Selama pekan UNGA, acara tidak terbatas pada 3 pertemuan di atas saja, karena ada berbagai rangkaian acara yang diselenggarakan oleh komunitas maupun organisasi nirlaba yang mengambil topik-topik tertentu. Stop TB Partnership Indonesia (STPI) mengikuti beberapa acara lainnya secara langsung. Pada tanggal 19 September 2023 terdapat acara terkait New TB Tools (tonton di sini) dengan pembicara dari FIND, TB Alliance dan IAVI dimana Dirjen P2P dan Menteri Kesehatan RI turut berpartisipasi menjadi pembicara. Selain itu STPI juga mengikuti acara TB Innovation Summit 3.0 yang diselenggarakan oleh Stop TB Partnership (tonton di sini) dimana Nurul Luntungan, Ketua Yayasan STPI, menjadi moderator di Panel. 2 “Achieving Impact: Accelerating the Scale-Up of Current TB Innovations”, bersama Head Global Policy Viatris, President dari Molecular Diagnostics Abbott, Vice President dan General Manager Diagnostics BD dan Naomi Wanjiru, seorang perawat dan penyintas TBC dari Kenya.Pada hari berikutnya, 20 September 2023 STPI menghadiri 2023TBHLM Community Pre-Briefing & Panel. Kemudian, pada malam hari 20 September, STPI menghadiri acara Kochon Prize dan Challenge Facility for Civil Society Awards/CFCS yang diselenggarakan Stop TB Partnership dan Kochon Foundation . Untuk tahun 2021, Kochon Prize diterima oleh Dopasi Foundation dan, di tahun 2022, diterima oleh sekelompok pejuang kesehatan dari Ukraina (pengelola program TBC di kementerian kesehatan, dokter, komunitas, dsb.). Sedangkan, untuk penerima CFCS Round 12 dari Indonesia yang diumumkan oleh Stop TB Partnership adalah STPI, Yayasan KNCV Indonesia, POP TB Indonesia, Bekantan, dan REKAT.

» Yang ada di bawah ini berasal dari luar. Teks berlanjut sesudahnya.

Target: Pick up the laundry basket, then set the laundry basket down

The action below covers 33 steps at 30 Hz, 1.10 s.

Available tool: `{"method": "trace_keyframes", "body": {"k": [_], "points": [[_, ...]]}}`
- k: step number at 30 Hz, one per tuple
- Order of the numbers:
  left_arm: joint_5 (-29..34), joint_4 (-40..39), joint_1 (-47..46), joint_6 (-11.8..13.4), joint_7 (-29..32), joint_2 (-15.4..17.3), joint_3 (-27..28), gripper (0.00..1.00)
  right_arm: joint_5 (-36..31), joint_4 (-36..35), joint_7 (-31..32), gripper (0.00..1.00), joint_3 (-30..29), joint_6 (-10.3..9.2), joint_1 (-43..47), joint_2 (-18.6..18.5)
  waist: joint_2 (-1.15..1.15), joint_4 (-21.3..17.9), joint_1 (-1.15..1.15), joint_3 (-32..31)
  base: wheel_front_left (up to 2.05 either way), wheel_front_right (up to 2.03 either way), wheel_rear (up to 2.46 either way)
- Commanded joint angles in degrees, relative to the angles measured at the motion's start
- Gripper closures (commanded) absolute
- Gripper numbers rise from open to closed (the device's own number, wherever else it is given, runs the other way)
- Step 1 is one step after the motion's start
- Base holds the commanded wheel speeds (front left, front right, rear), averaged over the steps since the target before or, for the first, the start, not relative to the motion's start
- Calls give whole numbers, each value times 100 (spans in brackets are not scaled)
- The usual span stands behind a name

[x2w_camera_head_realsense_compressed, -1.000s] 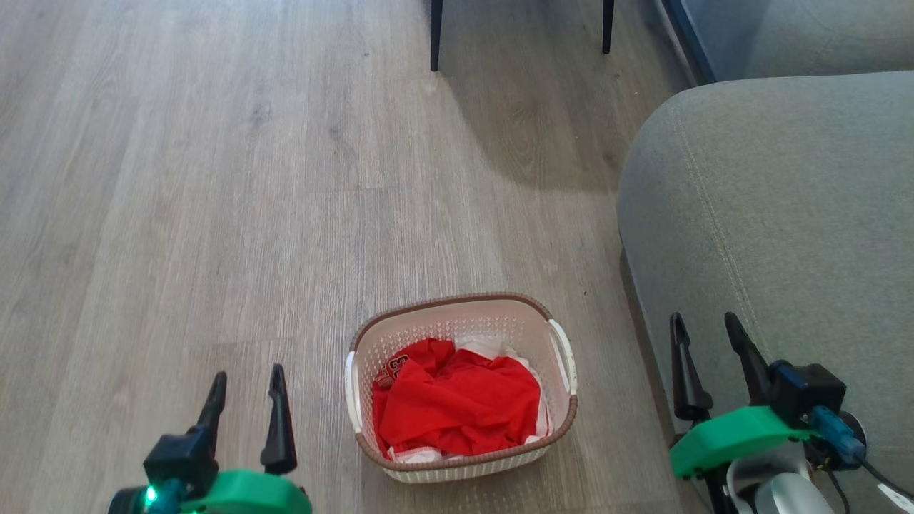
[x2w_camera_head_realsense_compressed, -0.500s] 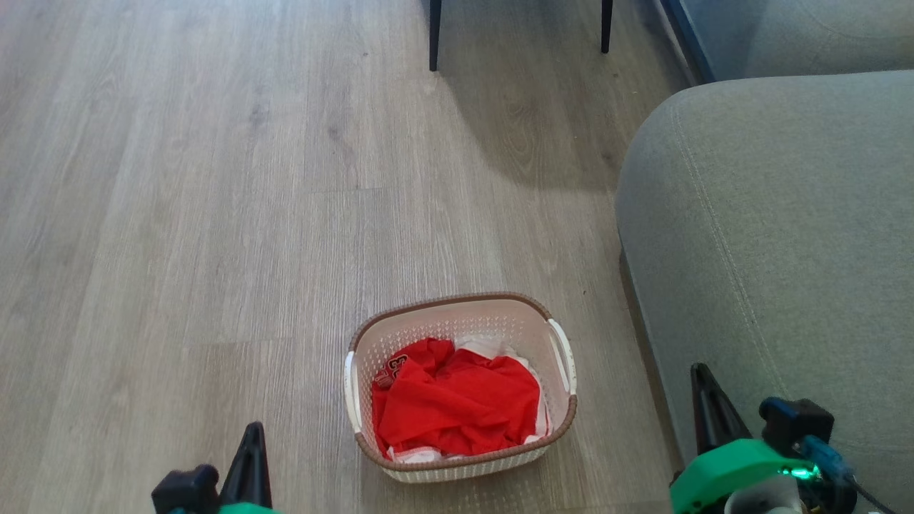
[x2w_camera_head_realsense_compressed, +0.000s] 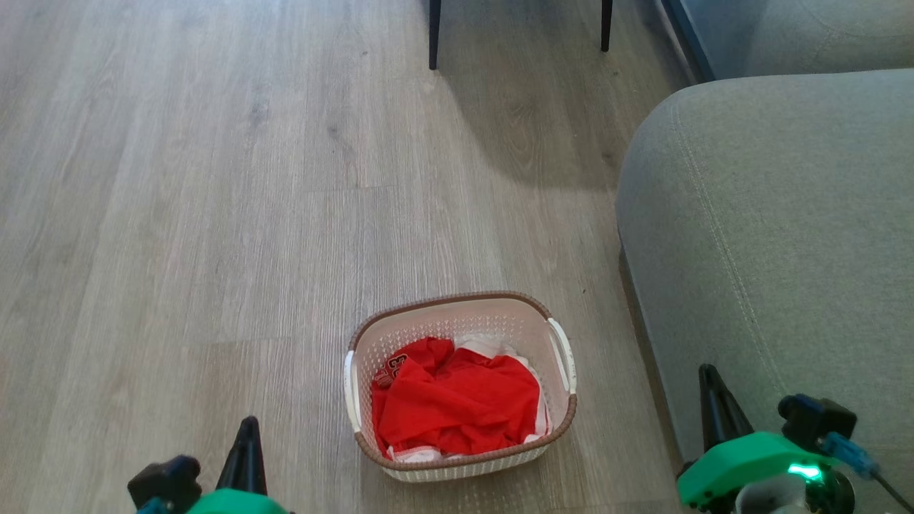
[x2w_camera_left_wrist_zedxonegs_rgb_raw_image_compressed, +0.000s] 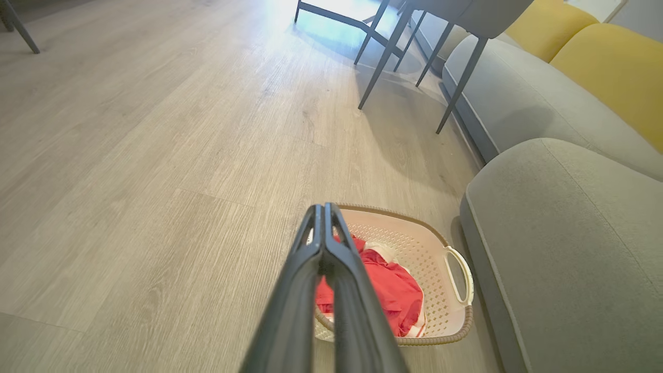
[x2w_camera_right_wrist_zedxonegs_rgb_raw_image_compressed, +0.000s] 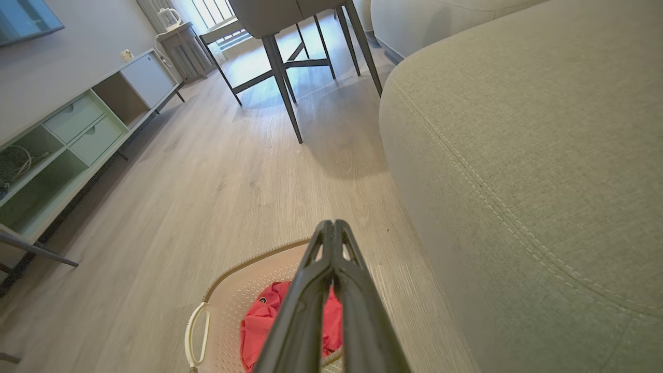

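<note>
The laundry basket [x2w_camera_head_realsense_compressed: 464, 321] sat on the wood floor [x2w_camera_head_realsense_compressed: 214, 214], to the right of the left pincer [x2w_camera_left_wrist_zedxonegs_rgb_raw_image_compressed: 323, 210] and to the left of the right pincer [x2w_camera_right_wrist_zedxonegs_rgb_raw_image_compressed: 333, 225]. It touched neither one. Red clothes [x2w_camera_head_realsense_compressed: 457, 403] lay inside it. Both pincers were squeezed tight and held nothing. A grey sofa [x2w_camera_head_realsense_compressed: 771, 214] stood just right of the right pincer.

The head view looks steeply down from high at the floor [x2w_camera_head_realsense_compressed: 214, 178]. Both wrist views sit lower and nearer, facing forward. All three share the basket [x2w_camera_head_realsense_compressed: 443, 325] and the sofa [x2w_camera_head_realsense_compressed: 771, 214].
</note>
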Motion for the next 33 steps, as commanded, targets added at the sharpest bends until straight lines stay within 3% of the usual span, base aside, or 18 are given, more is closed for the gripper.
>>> {"method": "trace_keyframes", "body": {"k": [1, 33], "points": [[-181, -156, -259, -45, 27, 55, 95, 100, 188, -177, 39, 100, -42, -1, -252, -82, 0, 0, 0, 1, 0, 0, 0], [-2271, -87, -672, -310, 517, 104, 388, 100, 2222, -165, 511, 100, -286, -4, -441, -150, 0, -6, 0, 30, 0, 0, 0]]}}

Di sela-sela Pertemuan Tingkat Tinggi Tuberkulosis (High Level Meeting/HLM TB) Majelis Umum PBB (UN GA) ke-78, Pemerintah Indonesia dan Pemerintah Polandia bekerja sama dengan Stop TB Partnership dan Stop TB Partnership Indonesia (STPI) menyelenggarakan sebuah side event yang bertajuk, “Investing Right, Investing Now to End Tuberculosis”. Acara ini diadakan satu hari sebelum pertemuan HLM TB PBB dan berhasil membangun antusiasme mengenai bagaimana pemangku kepentingan global dan nasional dapat berkolaborasi dalam mewujudkan eliminasi Tuberkulosis (TBC) pada tahun 2030. Acara ini bisa ditonton ulang di link ini.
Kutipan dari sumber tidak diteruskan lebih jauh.